Work to complete →
Each line below should be set down again unchanged.

Given material →

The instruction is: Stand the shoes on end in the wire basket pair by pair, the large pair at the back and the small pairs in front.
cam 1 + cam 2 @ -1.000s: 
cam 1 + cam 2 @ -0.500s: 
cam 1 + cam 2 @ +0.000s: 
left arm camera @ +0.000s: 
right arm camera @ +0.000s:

Output for this exercise →
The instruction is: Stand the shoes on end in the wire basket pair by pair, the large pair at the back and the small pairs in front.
cam 1 + cam 2 @ -1.000s: 
cam 1 + cam 2 @ -0.500s: 
cam 1 + cam 2 @ +0.000s: 
left arm camera @ +0.000s: 
right arm camera @ +0.000s:

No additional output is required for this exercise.